Crucially, the results observed for mutations in the gene BRAF were consistent with the formalin fixed paraffin embedded (FFPE) tissue samples. FFPE being the laboratory standard method to prepare all biopsy samples for pathology review in order to diagnose the cancer.
These results have been confirmed by DNA sequencing which had failed to identify the mutations prior to sample enrichment through EKF’s PointMan™ technology.
Dr Ricardo Del Sol, Senior Lecturer, ILS Swansea University, commented: "These results are a clear indication of the potential for PointMan to enable the use of a blood sample to assess the mutation status of cancer patients. We look forward to continuing this important work with EKF Molecular to validate our findings."

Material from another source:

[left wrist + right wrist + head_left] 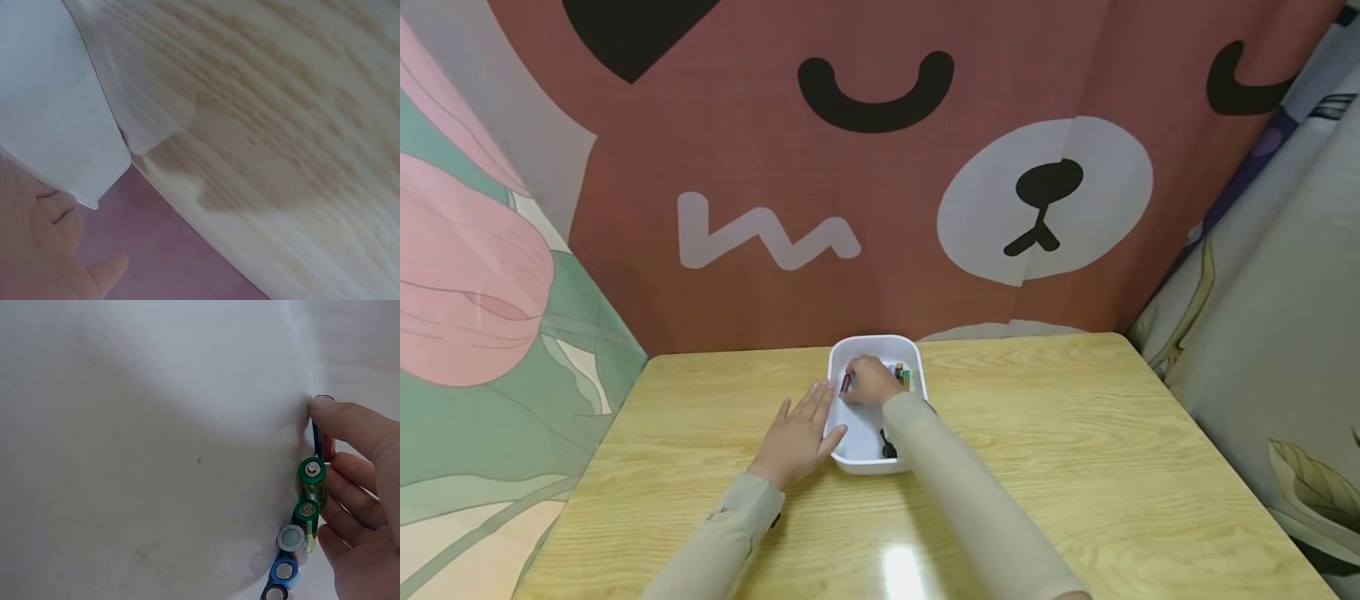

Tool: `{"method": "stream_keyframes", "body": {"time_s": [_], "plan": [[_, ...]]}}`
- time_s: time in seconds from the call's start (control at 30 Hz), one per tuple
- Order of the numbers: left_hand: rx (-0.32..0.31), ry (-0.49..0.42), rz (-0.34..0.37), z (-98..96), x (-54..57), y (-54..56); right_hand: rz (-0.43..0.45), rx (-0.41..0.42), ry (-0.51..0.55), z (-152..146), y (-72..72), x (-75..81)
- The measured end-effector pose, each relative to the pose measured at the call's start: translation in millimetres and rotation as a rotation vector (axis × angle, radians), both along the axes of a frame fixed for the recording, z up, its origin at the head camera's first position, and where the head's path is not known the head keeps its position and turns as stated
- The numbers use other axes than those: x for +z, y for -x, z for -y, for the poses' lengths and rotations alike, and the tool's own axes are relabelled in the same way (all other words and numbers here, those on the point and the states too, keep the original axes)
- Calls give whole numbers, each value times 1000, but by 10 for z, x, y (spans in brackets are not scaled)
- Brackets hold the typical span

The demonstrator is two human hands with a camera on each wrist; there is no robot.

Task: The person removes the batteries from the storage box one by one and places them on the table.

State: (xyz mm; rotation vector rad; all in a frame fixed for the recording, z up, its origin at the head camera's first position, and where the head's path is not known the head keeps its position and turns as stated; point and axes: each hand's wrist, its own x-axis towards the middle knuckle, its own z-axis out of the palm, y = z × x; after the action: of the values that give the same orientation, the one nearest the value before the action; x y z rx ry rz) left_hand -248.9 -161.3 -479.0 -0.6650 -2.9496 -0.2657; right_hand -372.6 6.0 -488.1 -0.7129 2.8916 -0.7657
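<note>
Your right hand (874, 382) pinches a red battery (326, 444) between thumb and fingers inside the white plastic tray (856, 429), just beside a row of green batteries (313, 470), with grey and blue ones further along. Your left hand (793, 442), fingers straight, touches the tray's left rim on the wood-grain table (1075, 450)

From my head, the light is even and fairly bright, with white glare on the counter (1075, 433) near the bottom edge and soft shadows beside my sleeves (977, 500). My left wrist view looks dim and hazy; my right, grey, with the tray (175, 519) blurred and batteries (306, 510) crisper.
</note>
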Motion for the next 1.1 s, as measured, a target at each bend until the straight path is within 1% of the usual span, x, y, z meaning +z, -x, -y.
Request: {"method": "stream_keyframes", "body": {"time_s": [0.17, 0.4, 0.6, 0.7, 0.83, 0.93, 1.1], "plan": [[5, 9, 21, -14, 16, 3, 35, -26, 17, -14, -17, 27], [0, 7, 17, -37, 41, 2, 51, -52, 41, -61, -17, 88], [22, 31, 55, -31, 15, 21, 60, -15, 66, -97, 5, 155], [19, 12, 36, -42, 7, 44, 40, -6, 72, -139, 23, 206], [14, 26, 31, -68, -12, 70, 36, -5, 60, -217, 13, 281], [14, 34, 42, -69, -24, 62, 59, -6, 59, -253, -22, 337], [19, 31, 20, -33, -15, 32, 73, 19, 64, -259, -75, 442]]}}
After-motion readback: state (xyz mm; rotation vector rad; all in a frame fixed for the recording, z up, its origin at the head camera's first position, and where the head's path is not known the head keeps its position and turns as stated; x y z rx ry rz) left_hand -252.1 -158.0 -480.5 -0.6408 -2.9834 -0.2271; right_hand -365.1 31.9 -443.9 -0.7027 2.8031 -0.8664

Julian Baines, CEO of EKF, commented: "This is a major step forward not just for the Company but also for the future testing of cancer patients where we hope that less-invasive testing will become routine using our PointMan technology. We are looking forward to continuing to work with ILS Swansea to continue to build the evidence base. Further evidence will be generated from other collaborations and I look forward to providing further updates during 2014."
EKF Molecular's portfolio of PointMan DNA enrichment products include; BRAF, KRAS, EGFR, NRAS and JAK2. PointMan, is a real-time PCR technology that provides reliable and extremely sensitive detection for cancer mutations. It is highly efficient in amplifying the target sequence of interest, whilst suppressing amplification of the wild-type.
The resulting sample is effectively enriched for the mutation, thereby having the potential to offer industry leading sensitivity in a wide variety of sample types, including whole blood. This is demonstrated in the ILS Swansea study.
Julian Baines added: “This achievement is in line with the Company's vision to change current DNA extraction and detection practices and address the fast growing companion diagnostics market. Current collaborations focus on the unmet requirements for patient monitoring from a peripheral sample thereby negating the requirement for a surgical procedure to obtain a tissue biopsy and screening for early cancer diagnosis.”